Sánchez Benjamín J, Zhang Cheng, Nilsson Avlant, Lahtvee Petri-Jaan, Kerkhoven Eduard J, Nielsen Jens
Department of Biology and Biological Engineering, Chalmers University of Technology, Gothenburg, Sweden.
Novo Nordisk Foundation Center for Biosustainability, Chalmers University of Technology, Gothenburg, Sweden.
Mol Syst Biol. 2017 Aug 3;13(8):935. doi: 10.15252/msb.20167411.

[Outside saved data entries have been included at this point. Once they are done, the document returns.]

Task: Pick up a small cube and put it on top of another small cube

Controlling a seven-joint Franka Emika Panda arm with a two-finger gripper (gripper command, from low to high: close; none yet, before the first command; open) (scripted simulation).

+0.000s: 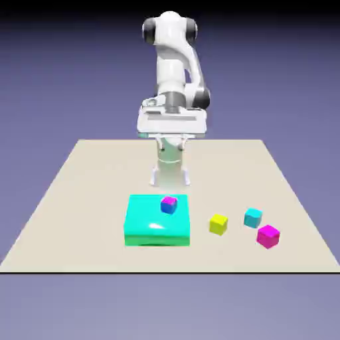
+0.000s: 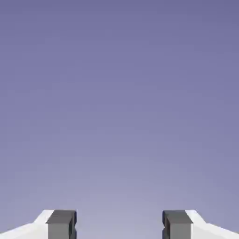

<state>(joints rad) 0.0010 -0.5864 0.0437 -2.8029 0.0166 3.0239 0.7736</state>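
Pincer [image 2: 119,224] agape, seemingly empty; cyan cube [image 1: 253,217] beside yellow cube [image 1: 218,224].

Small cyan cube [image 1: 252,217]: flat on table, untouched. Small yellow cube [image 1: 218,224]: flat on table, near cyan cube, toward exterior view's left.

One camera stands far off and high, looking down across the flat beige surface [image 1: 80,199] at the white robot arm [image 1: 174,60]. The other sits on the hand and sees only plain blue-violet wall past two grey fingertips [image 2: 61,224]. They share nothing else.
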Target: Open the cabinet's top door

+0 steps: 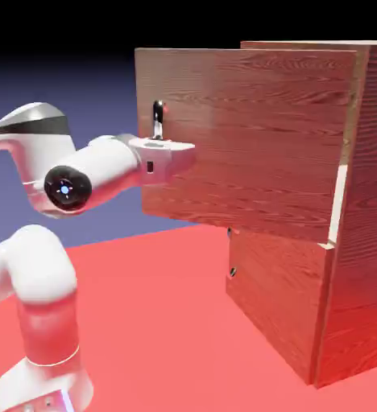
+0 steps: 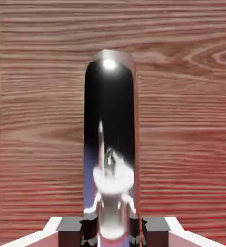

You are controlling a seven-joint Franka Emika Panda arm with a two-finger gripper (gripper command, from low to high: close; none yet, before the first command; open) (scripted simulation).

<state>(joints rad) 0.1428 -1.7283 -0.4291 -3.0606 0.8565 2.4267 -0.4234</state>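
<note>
1 pincer noted closed on the handle of the top door; red bench surface below, blue-violet backdrop behind the door.

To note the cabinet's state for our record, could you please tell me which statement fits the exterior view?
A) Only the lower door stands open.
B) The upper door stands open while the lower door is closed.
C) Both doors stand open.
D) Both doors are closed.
B: the upper door is swung out from the cabinet, while the lower door sits flush with its front.
</note>
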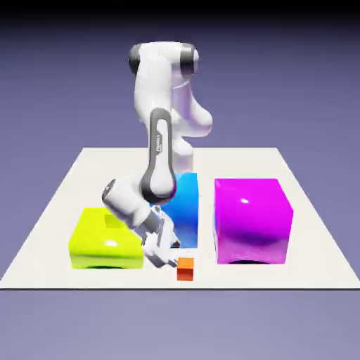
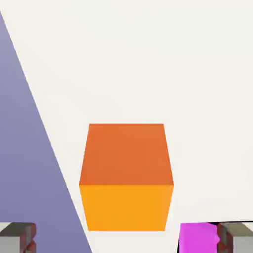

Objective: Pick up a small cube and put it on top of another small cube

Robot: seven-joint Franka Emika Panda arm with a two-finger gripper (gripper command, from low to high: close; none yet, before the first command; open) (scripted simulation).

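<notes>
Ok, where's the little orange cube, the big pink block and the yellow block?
orange cube [image 2: 126, 178]: hand view, its front upper edge.
pink block [image 1: 252, 219]: exterior view, its front face.
yellow block [image 1: 105, 242]: exterior view, its top.

The blue block [image 1: 184, 207] is largely hidden behind the forearm and wrist, only its side toward the magenta block [image 1: 252, 219] showing. The gripper [image 1: 169, 259] fingertips are too small in the exterior view to separate; in the hand view both fingertips [image 2: 17, 237] are cut by the bottom edge. There the magenta block is a sliver beside one fingertip, cropped below.
</notes>
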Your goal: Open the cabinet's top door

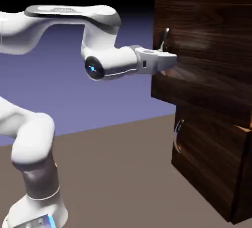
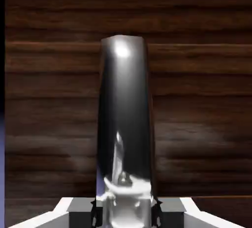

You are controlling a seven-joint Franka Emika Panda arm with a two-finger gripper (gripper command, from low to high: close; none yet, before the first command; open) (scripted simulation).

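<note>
Top door standing ajar from the cabinet, gripper reaching its silver handle, only the hand view showing fingers closing around that handle.

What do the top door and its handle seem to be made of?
The top door looks like dark brown wood with a glossy finish: horizontal grain lines and a soft sheen show on it. Its handle looks like polished silver metal, with bright highlights and mirror-like reflections. Since everything is rendered, the materials are only apparent.
</note>
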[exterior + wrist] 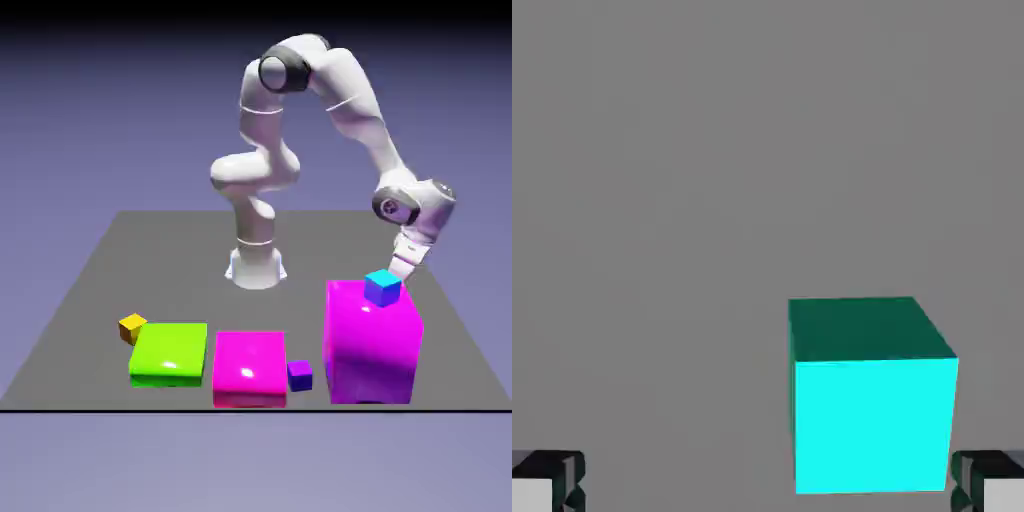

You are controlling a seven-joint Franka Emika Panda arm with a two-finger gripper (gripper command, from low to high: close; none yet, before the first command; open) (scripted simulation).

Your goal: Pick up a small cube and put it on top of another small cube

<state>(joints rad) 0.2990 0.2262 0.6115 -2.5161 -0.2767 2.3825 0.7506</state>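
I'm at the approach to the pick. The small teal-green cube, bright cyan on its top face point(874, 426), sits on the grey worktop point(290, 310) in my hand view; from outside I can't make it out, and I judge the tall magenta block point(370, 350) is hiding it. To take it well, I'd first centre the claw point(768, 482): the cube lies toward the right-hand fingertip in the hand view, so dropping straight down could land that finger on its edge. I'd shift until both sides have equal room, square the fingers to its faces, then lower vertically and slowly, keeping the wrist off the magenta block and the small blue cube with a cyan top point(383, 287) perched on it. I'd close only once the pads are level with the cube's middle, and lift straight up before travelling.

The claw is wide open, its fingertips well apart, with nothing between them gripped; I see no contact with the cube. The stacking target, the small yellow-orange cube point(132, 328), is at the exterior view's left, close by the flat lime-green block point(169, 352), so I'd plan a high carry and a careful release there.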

Genome-scale metabolic models (GEMs) are widely used to calculate metabolic phenotypes. They rely on defining a set of constraints, the most common of which is that the production of metabolites and/or growth are limited by the carbon source uptake rate. However, enzyme abundances and kinetics, which act as limitations on metabolic fluxes, are not taken into account. Here, we present GECKO, a method that enhances a GEM to account for enzymes as part of reactions, thereby ensuring that each metabolic flux does not exceed its maximum capacity, equal to the product of the enzyme's abundance and turnover number. We applied GECKO to a GEM and demonstrated that the new model could correctly describe phenotypes that the previous model could not, particularly under high enzymatic pressure conditions, such as yeast growing on different carbon sources in excess, coping with stress, or overexpressing a specific pathway. GECKO also allows to directly integrate quantitative proteomics data; by doing so, we significantly reduced flux variability of the model, in over 60% of metabolic reactions. Additionally, the model gives insight into the distribution of enzyme usage between and within metabolic pathways. The developed method and model are expected to increase the use of model-based design in metabolic engineering.
基因组尺度代谢模型(GEMs)被广泛用于计算代谢表型。它们依赖于定义一组约束条件,其中最常见的是代谢物的产生和/或生长受到碳源摄取速率的限制。然而,作为代谢通量限制因素的酶丰度和动力学并未被考虑在内。在此,我们提出了GECKO方法,该方法增强了GEM,将酶作为反应的一部分加以考虑,从而确保每个代谢通量不超过其最大容量,该最大容量等于酶的丰度和周转数的乘积。我们将GECKO应用于一个GEM,并证明新模型能够正确描述先前模型无法描述的表型,特别是在高酶压力条件下,例如酵母在过量的不同碳源上生长、应对压力或过表达特定途径时。GECKO还允许直接整合定量蛋白质组学数据;通过这样做,我们在超过60%的代谢反应中显著降低了模型的通量变异性。此外,该模型还能深入了解代谢途径之间和内部酶的使用分布情况。预计所开发的方法和模型将增加基于模型的设计在代谢工程中的应用。